Pada kegiatan ini terdapat 3 pemateri yang hadir. Yang pertama adalah Bapak apt.Eko Yudha Prasetya. Materi yang disampaikan beliau berjudul “Peran Jurnalisme Mahasiswa” dimana kesimpulan dari materi tersebut adalah peran jurnalisme mahasiswa di lingkup perguruan tinggi mencakup 4 point yaitu peran inkubasi, literasi, fasilitasi, dan demokrasi. Untuk mendukung keberhasilan jurnalistik di kampus harus dilakukan dukungan besar dari kampus seperti memberi ruang bebas kepada mahasiswa. Pengaplikasian peran jurnalisme mahasiswa dapat di wujudkan dalam bentuk membuat film dokumenter, membuat foto kumpulan fotografi, mengembangkan dan mengelola website, youtube. Instagram, secara independent, mengadakan festival jurnalistik kampus. Dan kegiatan rutin seperti hunting foto dan meliput bersama.
Untuk pemateri kedua adalah Bapak Herlambang Prehananto, drg., Sp.PM yang membawakan materi berjudul “Etika Jurnalisme” dengan kesimpulan etika dalam jurnalistik sangat dibutuhkan sebagai point utamanya. Dalam kejurnalistikan memiliki prinsip utama yang harus ditetapkan dan melekat pada seorang jurnalis. Prinsip yang pertama menyampaikan kebenaran dan mengakui bahwa kebenaran yang mendasar hanya bisa diungkapkan denga riset yang setepat-tepatnya, serta wawancara dan pemahan yang harus baik mengenai isu-isu yang muncul. Prinsip kedua adalah independent dan fair, dan prinsip ketiga adalah humanitas dan solidaritas. Menjadi seorang jurnalis juga harus memiliki ketelitian yang tinggi dan tepat supaya tidak terjadi kesalahan saat menyampaikan berita.
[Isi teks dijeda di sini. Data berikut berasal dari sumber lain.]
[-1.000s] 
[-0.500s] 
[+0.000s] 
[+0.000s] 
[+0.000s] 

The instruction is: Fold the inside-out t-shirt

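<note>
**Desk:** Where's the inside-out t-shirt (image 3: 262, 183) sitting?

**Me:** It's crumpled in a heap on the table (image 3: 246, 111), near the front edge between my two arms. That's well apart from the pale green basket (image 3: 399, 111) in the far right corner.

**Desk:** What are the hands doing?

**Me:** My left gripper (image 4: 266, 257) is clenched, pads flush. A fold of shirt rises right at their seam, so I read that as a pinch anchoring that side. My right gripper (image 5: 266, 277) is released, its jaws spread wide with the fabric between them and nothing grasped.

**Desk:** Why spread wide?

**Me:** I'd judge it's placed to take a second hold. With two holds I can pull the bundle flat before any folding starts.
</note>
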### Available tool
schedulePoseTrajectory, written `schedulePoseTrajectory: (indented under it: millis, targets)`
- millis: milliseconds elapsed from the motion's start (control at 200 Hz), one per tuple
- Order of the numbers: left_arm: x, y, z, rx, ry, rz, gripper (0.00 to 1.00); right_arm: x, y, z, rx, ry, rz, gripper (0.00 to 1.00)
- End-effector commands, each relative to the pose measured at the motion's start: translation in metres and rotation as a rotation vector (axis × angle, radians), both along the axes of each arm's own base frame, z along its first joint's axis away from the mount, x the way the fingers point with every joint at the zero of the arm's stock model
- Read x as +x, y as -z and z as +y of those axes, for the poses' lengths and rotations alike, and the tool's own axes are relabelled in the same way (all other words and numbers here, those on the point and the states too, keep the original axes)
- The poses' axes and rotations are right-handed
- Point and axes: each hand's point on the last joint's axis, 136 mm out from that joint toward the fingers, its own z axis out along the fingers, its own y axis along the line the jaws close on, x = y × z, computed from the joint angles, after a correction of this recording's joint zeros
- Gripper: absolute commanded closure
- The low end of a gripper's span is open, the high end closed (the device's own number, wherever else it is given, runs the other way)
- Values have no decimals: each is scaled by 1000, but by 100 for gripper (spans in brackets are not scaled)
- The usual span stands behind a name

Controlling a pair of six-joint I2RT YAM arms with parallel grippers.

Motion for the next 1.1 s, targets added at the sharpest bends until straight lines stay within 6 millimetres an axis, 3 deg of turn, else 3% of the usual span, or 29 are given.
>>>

Pada kegiatan ini juga terdapat narasumber eksternal yang merupakan seorang praktisi dalam bidang kejurnalistikan. Yaitu Ilmidza Amalia Nadzira, S.S dari Radar Kediri. Materi yang disampaikan adalah “Perbedaan Wartawan dan Jurnalis” dengan kesimpulan Wartawan adalah seorang juru warta yang pekerjaannya mencari dan menyusun berita untuk dimuat dimedia massa, sedangkan jurnalis orang yang melakukan aktivitas jurnalis secara rutin.